I have an ebook that is on my pc.  it is part of my ereader win pro 3.0.3 and that is part of a palm digital media file under my documents file.  Is there any way to convert the ebook to a file that can be read on my kindle?  I know how to convert the adobe, htlm,lit. and text files.  But I don't know if this file is convertable. when you look up the books property it reads the file is a pdb file and is suppose to use a ms reader to open it , but only the win pro ereader can open and read it.  Is there a way to convert this ebook?

Thanks


----------



## thejackylking #884 (Dec 3, 2008)

If it reads as a pdb file then try mobirocket and see if it can convert it.


----------



## ninjapanzer (Dec 14, 2008)

you can use abc palm converter or my converter (in my sig) to do this, only down side of the conversion with either app is sometimes it creates funny book title metadata.

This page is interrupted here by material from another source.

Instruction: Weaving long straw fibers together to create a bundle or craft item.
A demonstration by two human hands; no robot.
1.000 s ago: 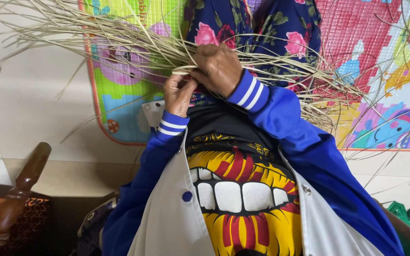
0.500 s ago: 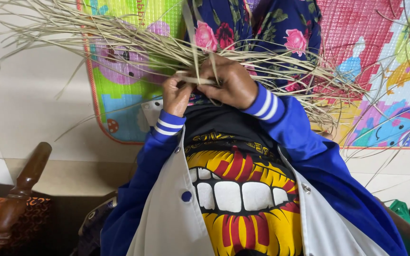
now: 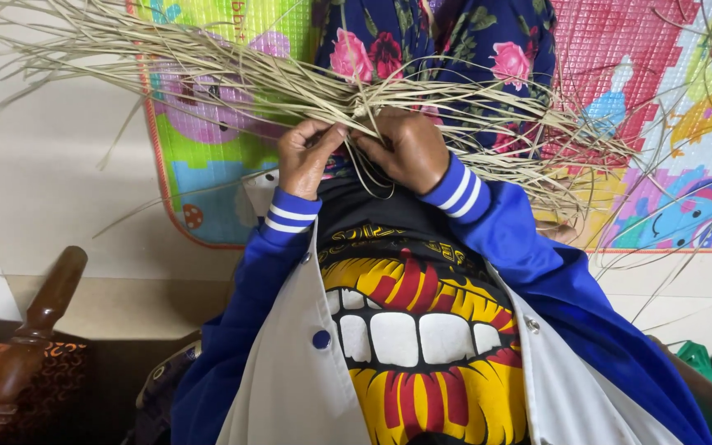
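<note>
Head cam: my left hand (image 3: 306,161) & right hand (image 3: 405,148) sit side by side, fingers pinched shut on dry straw strips (image 3: 232,78) at the centre knot. Strips fan out left & right over my lap, above a colourful play mat (image 3: 208,189). Wooden chair arm (image 3: 39,321) at bottom left.

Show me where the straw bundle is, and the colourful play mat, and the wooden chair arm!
straw bundle (image 3: 232,78), head view, on the strands fanning left
colourful play mat (image 3: 669,115), head view, on its pink patch
wooden chair arm (image 3: 39,317), head view, on the dark rounded post
</note>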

http://www.processtext.com/abcpalm.html

of course this all stands on the pretext that the file is not secured or has DRM protection


----------



## yogibear (Nov 11, 2008)

unable to use mobipocket creator--no pdb choice.  and I guess it must be drm because when i used the abc converter it only came out as computer code.

thanks for trying to help


----------



## Woody (Dec 24, 2008)

The Plucker and iSilo e-book formats also use the PDB file extension.  There are no tools for converting to MOBI that work with these e-books.  May, someday someone will come up with a converter.

Woody


----------



## ninjapanzer (Dec 14, 2008)

i am almost positive I have a plucker converter around here somewhere if it is non DRM PDB that is easy to convert just the metadata gets screwed up

if anyone wants to send me a plucker or isilo or pdb files to try and get working I will support them in my converter. Like I said above non drm pdb already works with my converter but i need to add mobi2mobi support to force the metadata by i digress 

send me stuff and I will do my best

[email protected]


----------



## ninjapanzer (Dec 14, 2008)

just an update I will try and build a hack version of explode.c from the plucker project. if that doesn't work they provide a library unpluck. The output may be a little messy but if it gives me HTML I can take this where we want to go.


----------